> **PROBLEM DESCRIPTION**
Until you reach the line containing "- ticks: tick", reproduce each line of the listing exactly, please, and include that line as well.

[Start of Attachment]

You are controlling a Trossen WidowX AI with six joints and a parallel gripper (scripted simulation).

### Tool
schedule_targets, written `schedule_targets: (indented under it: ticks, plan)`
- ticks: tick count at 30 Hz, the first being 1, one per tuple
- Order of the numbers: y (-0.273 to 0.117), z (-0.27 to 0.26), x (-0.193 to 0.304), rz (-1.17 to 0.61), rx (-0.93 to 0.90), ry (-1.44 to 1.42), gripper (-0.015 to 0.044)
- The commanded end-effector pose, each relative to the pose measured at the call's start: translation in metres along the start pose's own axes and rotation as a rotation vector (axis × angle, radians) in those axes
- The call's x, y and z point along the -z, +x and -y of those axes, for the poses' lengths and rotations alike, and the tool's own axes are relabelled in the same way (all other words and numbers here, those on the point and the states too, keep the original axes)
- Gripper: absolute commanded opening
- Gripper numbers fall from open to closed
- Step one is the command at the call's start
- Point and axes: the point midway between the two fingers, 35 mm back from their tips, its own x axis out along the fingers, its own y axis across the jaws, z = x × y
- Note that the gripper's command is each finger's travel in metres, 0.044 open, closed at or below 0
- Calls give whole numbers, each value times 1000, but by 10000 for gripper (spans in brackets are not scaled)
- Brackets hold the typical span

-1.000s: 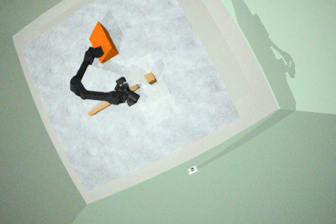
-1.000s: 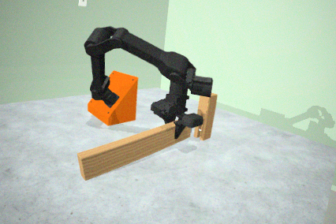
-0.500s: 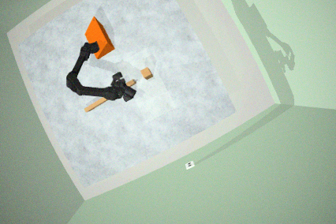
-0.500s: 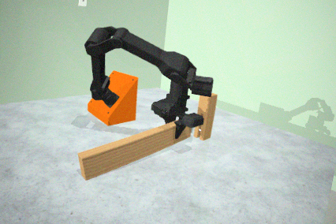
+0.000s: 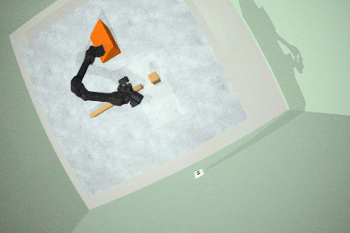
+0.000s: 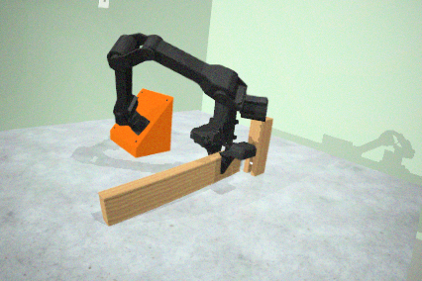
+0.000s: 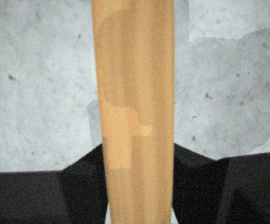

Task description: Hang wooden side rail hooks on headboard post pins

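The wooden side rail stands on edge, its far end low at the table. Its post-side end appears raised a little, with a shadow below it in the exterior view. My gripper is shut on the rail near that end, one finger on each side. The headboard post stands upright just beyond the rail's end. In the top view a short gap shows between them. The hooks, and whether they touch the pins, cannot be made out.
The orange wedge-shaped block stands at the arm's base, behind the rail in the exterior view. The arm reaches from it over the rail. The pale table top extends around the rail and post.
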Motion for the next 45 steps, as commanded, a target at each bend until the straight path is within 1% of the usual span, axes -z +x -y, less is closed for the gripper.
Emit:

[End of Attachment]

> **EXERCISE RESULT**
You are controlling a Trossen WidowX AI with six joints and a parallel gripper (scripted simulation).

### Tool
schedule_targets, written `schedule_targets: (indented under it: ticks, plan)`
- ticks: tick count at 30 Hz, the first being 1, one per tuple

There is nothing more to add to this answer.